= REQUIREMENT =
The lines to extract run from the first line of the entries through the line that contains "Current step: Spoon"; reproduce exactly those lines and no others.

Dataset entries
━━━━

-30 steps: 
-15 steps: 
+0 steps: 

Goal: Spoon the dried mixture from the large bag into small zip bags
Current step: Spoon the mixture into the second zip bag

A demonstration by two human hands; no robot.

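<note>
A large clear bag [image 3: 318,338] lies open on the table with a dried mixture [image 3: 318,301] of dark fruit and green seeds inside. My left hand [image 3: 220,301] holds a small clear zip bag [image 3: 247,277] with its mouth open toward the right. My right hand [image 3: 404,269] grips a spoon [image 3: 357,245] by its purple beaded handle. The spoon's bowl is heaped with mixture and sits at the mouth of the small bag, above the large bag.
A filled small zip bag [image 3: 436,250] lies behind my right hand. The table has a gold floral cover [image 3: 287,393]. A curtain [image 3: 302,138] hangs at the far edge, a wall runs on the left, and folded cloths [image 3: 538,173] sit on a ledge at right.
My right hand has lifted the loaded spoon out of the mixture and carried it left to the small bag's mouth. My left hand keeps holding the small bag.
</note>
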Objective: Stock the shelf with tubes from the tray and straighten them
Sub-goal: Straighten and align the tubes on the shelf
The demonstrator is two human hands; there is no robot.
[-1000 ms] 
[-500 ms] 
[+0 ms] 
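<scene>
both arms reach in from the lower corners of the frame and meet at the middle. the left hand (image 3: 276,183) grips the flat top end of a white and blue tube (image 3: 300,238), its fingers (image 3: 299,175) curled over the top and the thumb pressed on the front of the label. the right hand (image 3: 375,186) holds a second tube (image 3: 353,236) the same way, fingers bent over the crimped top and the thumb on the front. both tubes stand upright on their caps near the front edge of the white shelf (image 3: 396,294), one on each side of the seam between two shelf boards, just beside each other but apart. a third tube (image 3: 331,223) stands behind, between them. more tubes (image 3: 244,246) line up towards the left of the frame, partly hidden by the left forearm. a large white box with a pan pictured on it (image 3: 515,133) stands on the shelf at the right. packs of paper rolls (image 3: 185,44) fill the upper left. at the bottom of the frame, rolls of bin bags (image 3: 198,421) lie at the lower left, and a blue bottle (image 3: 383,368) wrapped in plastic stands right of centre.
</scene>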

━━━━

= EXERCISE RESULT =
-30 steps: 
-15 steps: 
+0 steps: 

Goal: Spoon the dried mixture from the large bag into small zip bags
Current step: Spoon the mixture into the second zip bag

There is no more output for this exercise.